Портреты в колючей раме (Делоне) - страница 126

Леха скинул рукавицы и вывернул пустые карманы. То же самое проделал Гешка Безымянов и я.

– Так кто нарушает законы? – спросил Соловей.

Бакинца затрясло, как в лихорадке:

– Я не знал, Соловей, у меня ведь с собой ничего не было, я, правда, не знал, это подлянка! Я разберусь! Я ручаюсь, что Наждак завтра же извинится перед Савичевым!

Мы разошлись. Леха сказал мне и Гешке с издевкой:

– Вот никогда не думал, что СВП нам жизнь спасет.

На следующий день Наждак явился к бараку Соловья. Вызвали и меня, и Витьку Савичева. Как-то нелепо вертясь и отводя глаза в сторону, Наждак произнес свои извинения.

Витьке подходил срок освобождаться через два месяца. На прощанье он сказал нам с Лехой:

– Этой мрази я все равно никогда не прощу, на свободе сочтемся, если встречу. Но того, что вы для меня сделали, до смерти не забуду.

Зима этого очередного лагерного года была особо лютой и голодной. Режим все ужесточался. Месяцами в ларек не завозили махорки, и зона стонала без курева. Самым шустрым из блатных и то не удавалось накуриться вдоволь. Даже Леха Соловей, обычно раздававший папиросы царственным жестом, в те дни отвечал страждущим:

– Да что я, дочь миллионера ебу, что ли?

Однажды, вернувшись с рабочего объекта, Леха вызвал меня.
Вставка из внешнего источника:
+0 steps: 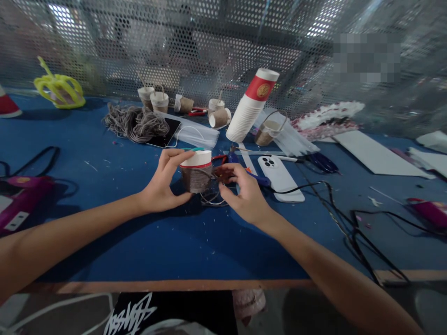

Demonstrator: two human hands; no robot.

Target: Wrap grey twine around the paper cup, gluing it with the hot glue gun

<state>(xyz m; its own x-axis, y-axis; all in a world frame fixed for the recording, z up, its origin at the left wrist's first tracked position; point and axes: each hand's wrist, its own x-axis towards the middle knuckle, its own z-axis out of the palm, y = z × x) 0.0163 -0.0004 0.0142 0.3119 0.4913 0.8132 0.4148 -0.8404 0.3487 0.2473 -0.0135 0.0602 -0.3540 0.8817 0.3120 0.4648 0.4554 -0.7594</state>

Он едва не приплясывал от радости, что было на него никак не похоже:

– Смотри, какой грев нам с тобой передали!

Я увидел в тумбочке три бутылки коньяка и груду пачек папирос.

– Приезжал Витька Савичев, – пояснил Соловей, – исхитрился подкупить и шоферов, и конвой. Сказал, что устроился таксистом, женился и со здоровьем все в порядке.

* * *

Я как-то оговорился, что страшнее вшей и доносов в лагерной зоне ничего нет. В ту тяжкую зиму нагрянули на нас беды и похуже. В зоне появились крысы, настоящие, натуральные крысы величиной с кошку. Я раньше думал, что крысы ищут места поукромнее и посытнее, в подвалах бакалейных лавок, в трюмах кораблей. С чего бы это они вдруг оказались здесь, в нашем совсем оголодавшем лагере? И тут мне вдруг показалось, что я понял – крысы выходят из подполья только когда чувствуют, что человек бессилен им сопротивляться, потерял надежду и опускается на дно.

В один из этих дней на лагерном разводе я увидел, что у Соловья окровавлен и изуродован нос.

– Неужели Конопатый с дружками?

– Да нет, не эта шушерня. Проснулся ночью от дикой боли – серая хвостатая тварь мне нос дерет.

– Что же ты сделал? – похолодев, спросил я.

– Да что говорить! Ничего тяжелого под рукой нет, пришлось изловчиться и придушить.

Нашествие крыс довело лагерь до полного отчаяния. Днем мы по-прежнему работали на измор, ночами не спали. Начальство выдало нам несколько мышеловок, но крысы спокойно обходили их стороной. Мы дежурили у дверей и у щелей со швабрами и сапогами в руках, но это мало помогало. Все рвались работать в ночную смену. Так продолжалось месяца два. Потом крысы так же неожиданно исчезли, как и пришли. Лагерь с облегчением вздохнул, но ненадолго.